### [DATASET RECORDS]
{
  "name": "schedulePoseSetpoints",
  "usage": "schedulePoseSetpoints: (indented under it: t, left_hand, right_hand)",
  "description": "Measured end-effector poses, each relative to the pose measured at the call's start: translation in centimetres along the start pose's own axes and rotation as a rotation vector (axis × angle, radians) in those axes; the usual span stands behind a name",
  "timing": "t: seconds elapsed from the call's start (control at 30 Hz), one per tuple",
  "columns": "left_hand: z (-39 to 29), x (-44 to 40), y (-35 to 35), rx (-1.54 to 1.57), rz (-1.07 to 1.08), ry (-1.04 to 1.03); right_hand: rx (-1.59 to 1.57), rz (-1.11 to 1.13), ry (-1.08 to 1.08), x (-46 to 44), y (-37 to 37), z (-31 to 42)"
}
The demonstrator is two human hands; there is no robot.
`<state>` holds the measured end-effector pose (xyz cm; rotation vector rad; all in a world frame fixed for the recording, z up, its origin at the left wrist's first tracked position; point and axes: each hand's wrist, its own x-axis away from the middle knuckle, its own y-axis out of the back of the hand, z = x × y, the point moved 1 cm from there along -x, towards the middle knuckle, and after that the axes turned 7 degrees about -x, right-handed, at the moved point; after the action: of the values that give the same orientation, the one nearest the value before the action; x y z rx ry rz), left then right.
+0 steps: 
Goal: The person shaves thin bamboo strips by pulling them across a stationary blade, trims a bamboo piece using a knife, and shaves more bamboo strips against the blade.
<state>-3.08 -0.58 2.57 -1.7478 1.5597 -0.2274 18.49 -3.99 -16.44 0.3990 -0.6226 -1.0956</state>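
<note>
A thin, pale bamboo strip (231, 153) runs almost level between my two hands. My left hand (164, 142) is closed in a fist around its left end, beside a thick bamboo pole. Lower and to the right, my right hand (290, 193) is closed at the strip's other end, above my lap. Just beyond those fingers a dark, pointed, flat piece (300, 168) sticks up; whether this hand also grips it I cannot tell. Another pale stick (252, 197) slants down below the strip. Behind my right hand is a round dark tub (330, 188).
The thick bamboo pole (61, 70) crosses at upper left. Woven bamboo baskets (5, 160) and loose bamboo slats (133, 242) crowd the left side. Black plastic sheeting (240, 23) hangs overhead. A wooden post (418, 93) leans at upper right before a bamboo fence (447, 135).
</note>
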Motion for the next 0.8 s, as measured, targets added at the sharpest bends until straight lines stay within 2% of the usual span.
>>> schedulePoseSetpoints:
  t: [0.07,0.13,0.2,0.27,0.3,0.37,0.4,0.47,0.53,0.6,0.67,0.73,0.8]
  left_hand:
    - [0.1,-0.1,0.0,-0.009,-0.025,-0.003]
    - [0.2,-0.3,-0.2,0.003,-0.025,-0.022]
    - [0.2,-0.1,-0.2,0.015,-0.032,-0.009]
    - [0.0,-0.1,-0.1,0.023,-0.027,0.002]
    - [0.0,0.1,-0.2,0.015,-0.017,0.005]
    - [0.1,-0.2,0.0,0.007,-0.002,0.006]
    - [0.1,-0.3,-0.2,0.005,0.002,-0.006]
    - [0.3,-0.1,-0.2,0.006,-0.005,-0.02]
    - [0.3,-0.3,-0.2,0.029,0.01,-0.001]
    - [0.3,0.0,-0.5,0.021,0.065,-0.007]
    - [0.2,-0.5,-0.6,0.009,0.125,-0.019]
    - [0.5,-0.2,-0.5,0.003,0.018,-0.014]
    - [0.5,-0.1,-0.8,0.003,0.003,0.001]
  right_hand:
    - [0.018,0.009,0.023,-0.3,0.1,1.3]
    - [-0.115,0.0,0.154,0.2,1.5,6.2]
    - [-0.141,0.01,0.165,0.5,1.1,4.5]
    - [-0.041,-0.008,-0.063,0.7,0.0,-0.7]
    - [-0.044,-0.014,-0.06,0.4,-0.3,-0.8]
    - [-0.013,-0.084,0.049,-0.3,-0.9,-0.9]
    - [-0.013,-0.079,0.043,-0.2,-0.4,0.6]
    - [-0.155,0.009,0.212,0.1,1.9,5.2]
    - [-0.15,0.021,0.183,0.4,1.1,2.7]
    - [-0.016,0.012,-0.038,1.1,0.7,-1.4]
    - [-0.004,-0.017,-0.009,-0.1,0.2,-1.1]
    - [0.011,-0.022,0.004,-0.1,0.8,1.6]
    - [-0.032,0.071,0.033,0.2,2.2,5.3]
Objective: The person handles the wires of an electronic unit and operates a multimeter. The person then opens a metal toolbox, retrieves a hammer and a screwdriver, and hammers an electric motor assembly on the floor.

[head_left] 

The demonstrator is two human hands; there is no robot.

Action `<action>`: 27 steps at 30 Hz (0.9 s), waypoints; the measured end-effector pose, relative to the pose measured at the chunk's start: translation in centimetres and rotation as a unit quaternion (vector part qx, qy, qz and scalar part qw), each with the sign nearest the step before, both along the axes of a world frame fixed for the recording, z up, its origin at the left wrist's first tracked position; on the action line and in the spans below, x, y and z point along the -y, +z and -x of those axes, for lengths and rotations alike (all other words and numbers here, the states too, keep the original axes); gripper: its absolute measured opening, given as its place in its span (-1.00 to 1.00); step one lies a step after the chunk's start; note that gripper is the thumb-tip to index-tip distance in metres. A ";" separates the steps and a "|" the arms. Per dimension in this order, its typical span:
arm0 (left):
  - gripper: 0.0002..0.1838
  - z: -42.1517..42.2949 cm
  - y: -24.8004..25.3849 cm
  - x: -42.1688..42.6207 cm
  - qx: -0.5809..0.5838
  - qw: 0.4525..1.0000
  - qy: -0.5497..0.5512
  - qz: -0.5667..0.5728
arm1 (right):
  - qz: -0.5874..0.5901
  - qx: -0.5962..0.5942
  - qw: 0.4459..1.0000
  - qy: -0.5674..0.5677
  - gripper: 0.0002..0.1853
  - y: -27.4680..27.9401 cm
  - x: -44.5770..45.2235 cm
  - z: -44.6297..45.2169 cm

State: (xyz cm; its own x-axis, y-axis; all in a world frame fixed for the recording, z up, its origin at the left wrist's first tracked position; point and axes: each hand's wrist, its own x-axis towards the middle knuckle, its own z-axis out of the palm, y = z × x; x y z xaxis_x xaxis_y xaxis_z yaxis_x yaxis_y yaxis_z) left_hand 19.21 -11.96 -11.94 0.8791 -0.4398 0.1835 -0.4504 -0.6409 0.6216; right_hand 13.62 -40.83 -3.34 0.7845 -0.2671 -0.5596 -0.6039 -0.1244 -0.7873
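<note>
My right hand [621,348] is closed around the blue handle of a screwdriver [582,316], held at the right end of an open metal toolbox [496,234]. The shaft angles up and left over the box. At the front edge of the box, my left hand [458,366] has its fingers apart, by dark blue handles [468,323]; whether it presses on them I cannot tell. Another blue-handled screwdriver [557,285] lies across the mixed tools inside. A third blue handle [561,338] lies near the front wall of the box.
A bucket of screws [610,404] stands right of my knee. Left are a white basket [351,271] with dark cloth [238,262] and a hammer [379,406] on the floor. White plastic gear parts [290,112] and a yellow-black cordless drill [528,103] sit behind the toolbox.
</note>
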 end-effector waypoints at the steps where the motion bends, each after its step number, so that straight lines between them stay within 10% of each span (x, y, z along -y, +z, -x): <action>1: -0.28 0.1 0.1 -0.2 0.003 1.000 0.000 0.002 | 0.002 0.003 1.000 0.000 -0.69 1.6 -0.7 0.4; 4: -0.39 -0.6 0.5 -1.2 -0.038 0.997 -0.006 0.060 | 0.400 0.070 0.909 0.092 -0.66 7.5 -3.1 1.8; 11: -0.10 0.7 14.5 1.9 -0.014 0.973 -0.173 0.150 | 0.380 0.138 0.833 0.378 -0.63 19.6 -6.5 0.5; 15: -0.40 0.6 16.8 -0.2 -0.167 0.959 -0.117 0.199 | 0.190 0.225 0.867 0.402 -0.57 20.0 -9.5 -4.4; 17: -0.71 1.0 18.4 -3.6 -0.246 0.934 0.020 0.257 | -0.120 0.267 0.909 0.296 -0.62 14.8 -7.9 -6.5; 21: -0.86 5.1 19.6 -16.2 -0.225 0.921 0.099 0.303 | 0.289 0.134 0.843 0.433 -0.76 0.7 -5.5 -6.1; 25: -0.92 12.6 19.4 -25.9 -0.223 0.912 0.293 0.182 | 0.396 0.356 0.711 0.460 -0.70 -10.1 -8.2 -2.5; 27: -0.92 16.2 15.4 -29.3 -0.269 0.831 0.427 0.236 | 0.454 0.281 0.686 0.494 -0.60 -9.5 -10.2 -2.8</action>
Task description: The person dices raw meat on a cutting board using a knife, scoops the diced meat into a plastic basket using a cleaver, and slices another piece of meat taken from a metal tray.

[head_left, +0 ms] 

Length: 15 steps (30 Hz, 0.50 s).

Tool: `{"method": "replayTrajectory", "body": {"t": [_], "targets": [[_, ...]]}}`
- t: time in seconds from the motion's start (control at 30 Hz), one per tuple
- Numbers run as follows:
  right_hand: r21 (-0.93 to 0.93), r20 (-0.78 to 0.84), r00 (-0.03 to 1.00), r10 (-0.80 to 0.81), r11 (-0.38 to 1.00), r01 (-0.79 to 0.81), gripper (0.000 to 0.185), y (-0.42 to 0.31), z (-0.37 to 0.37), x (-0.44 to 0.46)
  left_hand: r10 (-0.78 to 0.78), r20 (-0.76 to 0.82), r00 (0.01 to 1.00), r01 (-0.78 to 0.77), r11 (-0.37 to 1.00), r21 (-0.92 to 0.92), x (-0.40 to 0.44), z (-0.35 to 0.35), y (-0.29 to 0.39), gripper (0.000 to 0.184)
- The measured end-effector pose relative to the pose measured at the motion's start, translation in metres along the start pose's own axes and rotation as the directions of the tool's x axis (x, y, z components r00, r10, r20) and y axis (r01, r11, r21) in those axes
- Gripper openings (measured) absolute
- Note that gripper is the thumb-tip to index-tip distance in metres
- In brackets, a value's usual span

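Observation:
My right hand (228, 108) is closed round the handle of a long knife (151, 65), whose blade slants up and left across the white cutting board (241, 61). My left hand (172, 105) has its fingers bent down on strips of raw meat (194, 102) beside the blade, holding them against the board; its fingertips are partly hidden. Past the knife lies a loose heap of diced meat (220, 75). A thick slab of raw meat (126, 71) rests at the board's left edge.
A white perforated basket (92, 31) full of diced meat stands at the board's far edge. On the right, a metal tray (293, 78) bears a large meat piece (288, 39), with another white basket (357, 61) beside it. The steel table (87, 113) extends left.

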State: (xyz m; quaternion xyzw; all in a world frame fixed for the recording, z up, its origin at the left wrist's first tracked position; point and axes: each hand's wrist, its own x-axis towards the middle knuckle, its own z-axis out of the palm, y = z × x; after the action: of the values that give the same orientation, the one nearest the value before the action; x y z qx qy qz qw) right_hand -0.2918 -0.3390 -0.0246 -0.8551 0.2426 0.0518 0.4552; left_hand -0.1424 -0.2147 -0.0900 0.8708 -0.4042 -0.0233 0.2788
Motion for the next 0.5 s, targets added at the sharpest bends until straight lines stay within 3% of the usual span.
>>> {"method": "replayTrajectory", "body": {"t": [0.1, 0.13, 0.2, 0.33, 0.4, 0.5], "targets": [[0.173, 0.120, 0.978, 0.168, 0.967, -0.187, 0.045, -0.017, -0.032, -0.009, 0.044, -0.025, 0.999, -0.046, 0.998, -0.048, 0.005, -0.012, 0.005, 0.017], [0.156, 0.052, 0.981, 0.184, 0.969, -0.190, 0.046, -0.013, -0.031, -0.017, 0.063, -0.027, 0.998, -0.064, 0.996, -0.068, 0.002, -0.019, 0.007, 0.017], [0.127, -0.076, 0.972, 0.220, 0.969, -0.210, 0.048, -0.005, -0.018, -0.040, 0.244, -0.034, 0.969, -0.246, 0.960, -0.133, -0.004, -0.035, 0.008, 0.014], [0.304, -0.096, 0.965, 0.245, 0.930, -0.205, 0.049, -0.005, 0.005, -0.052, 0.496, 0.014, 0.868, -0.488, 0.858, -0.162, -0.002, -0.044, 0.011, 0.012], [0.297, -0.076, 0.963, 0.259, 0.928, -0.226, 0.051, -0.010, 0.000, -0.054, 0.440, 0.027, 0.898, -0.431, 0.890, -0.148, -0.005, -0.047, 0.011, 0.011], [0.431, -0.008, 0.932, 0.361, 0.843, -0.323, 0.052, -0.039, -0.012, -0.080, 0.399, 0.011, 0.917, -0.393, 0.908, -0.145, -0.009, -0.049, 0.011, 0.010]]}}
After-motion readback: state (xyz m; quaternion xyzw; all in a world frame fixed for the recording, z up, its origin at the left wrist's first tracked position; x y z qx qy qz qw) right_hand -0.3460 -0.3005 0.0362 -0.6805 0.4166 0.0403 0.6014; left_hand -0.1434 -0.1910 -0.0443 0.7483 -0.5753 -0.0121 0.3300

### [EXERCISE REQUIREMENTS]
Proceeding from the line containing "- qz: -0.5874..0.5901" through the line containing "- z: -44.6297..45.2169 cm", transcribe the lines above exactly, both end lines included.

### [TASK OUTPUT]
  - qz: -0.5874..0.5901
  - qx: -0.5962..0.5942
  - qw: 0.4459..1.0000
  - qy: -0.5674..0.5677
  - gripper: 0.0002..0.1853
  - y: -27.4680..27.9401 cm
  - x: -44.5770..45.2235 cm
  - z: -44.6297..45.2169 cm

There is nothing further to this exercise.